LG grew fed up last year and, on April 8, warned that it would take "all possible legal action" if SKI didn't stop. Three weeks later LG sued in the ITC, seeking to block SKI from importing battery products, components and materials into the United States.

In September, SKI produced a spreadsheet that was located in the electronic recycling bin of an LG-turned-SKI employee. It listed some 1,000 "extracted" documents based on keywords such as "competitor," "LG," LG Chem and "L Company" in their titles. The documents "can be misleading due to their titles if accessed externally," the spreadsheet indicated. Metadata showed it had been created April 12, four days after LG Chem had sent its cease-and-desist letter.

SKI argued that it had understood LG Chem to be threatening litigation under Korean law, which does not involve an obligation to preserve documents. Nevertheless, Elliot ordered SKI to produce "all relevant and discoverable information" and explain why evidence had been destroyed.

Further forensic testing found that on April 15, a SKI employee sent an email stating, "Be sure to delete this email after confirming and handling it. The files below could be misunderstood and require a response. If you do not really need a document, please delete it, and, if you do need it, please be sure to delete the company name from the title and content."

The files identified in the email had titles such as "LG Chem Battery Business 2018 First Half Year Results Report," "Lateral Open Recruitment Weekend Schedule Inquiry (L Company)," and "Competitor [redacted] information."

Another post-suit email instructed: "Delete every material related to the rival company from every single individual's PC, mail storage archives and team rooms. ASAP. … PCs may even be subject to seizure and examination. Delete this email after completing this directive."

Eventually, SKI turned up 74 more spreadsheets listing documents that had been ordered deleted. LG Chem demanded further searches based on that data, but SKI said doing so wasn't possible by the Oct. 20 deadline Elliot had imposed.

All of this led to devastating findings of fact. "The evidence recounted above shows SKI deliberately sought to gain LG Chem proprietary information through the interviews and subsequent employment of LG Chem personnel, and then, after receiving that information, distributed it amongst its teams with the instruction to use the information for their own work," Elliot concluded.

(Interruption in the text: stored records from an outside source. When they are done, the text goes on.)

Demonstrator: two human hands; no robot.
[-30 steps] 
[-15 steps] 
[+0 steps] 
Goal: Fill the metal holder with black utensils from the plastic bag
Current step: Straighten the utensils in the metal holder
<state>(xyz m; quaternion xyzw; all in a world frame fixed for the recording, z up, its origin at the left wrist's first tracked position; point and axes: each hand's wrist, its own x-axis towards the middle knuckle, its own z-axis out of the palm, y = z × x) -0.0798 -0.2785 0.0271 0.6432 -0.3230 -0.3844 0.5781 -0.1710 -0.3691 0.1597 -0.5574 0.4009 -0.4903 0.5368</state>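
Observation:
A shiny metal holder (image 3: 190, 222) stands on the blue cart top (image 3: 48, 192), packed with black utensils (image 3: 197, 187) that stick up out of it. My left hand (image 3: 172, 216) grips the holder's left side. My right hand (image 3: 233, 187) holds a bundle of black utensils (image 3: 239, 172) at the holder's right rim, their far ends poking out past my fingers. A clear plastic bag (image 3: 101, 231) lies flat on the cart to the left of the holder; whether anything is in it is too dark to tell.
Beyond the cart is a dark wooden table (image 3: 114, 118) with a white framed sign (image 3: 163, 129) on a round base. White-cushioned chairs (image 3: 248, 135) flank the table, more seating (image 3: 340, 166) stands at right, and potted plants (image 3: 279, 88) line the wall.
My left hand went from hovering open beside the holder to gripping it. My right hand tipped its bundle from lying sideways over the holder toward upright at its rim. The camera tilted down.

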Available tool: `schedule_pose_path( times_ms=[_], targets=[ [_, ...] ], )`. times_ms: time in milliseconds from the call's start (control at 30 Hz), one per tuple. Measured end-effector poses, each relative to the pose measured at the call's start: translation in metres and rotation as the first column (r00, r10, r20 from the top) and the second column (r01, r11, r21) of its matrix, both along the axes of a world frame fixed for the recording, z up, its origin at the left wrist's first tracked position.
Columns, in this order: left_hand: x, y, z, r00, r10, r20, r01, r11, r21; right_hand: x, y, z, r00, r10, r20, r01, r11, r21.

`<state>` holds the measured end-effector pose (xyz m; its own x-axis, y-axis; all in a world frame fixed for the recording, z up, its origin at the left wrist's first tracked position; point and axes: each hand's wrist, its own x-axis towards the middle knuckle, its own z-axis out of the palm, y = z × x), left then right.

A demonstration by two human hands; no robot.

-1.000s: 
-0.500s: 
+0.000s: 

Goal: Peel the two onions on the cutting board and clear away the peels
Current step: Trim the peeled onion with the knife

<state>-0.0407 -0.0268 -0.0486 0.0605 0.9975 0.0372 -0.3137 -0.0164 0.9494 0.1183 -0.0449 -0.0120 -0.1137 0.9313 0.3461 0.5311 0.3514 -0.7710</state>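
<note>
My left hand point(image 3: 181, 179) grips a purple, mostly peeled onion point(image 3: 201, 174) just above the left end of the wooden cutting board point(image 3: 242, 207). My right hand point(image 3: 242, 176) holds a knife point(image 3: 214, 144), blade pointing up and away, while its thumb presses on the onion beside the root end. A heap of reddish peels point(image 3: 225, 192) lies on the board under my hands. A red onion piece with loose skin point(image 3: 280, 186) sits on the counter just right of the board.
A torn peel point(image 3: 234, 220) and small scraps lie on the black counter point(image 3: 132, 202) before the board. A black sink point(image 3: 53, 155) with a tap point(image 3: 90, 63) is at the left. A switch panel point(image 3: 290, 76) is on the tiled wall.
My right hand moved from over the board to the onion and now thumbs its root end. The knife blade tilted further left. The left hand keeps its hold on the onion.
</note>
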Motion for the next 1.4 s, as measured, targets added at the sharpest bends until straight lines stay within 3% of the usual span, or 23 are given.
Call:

Though SKI disputes that finding, "the problem is that SKI has prevented development of a complete factual record through its intentional and culpable destruction of documents," Elliot wrote.

The judge allowed that "in retrospect," the demands imposed by his discovery order "may appear strict and exceedingly burdensome." But, he said, "it cannot be overemphasized that at the time of the order, SKI had not yet revealed—not to me, to LG Chem, or to the Staff—that 74 other spreadsheets beyond the [original] had issued across its organization, even though SKI personnel had known that fact for months."

Latham's team for LG Chem included Reiser and partners David Callahan, Gabriel Gross and Jeffrey Homrig, along with counsel Joseph Lee and Sarah Gragert.

SKI is represented by Covington & Burling. Its petition for full ITC review, signed by partner Sturgis Sobin, says SKI "regrets the loss of documents" and acknowledges it might be fair for Elliot to draw some adverse inferences. But default is too severe a remedy, particularly because some of the conduct Elliot documented took place before LG Chem's suit was filed, SKI argues.

Once the litigation was filed, SKI took reasonable steps to meet its duty to preserve evidence, Sobin writes. "Although in hindsight, SK's preservation efforts did not close every single gap—and accordingly did not prevent the deletion of some potentially relevant documents—the efforts were reasonable under the circumstances and do not amount to bad faith," he writes.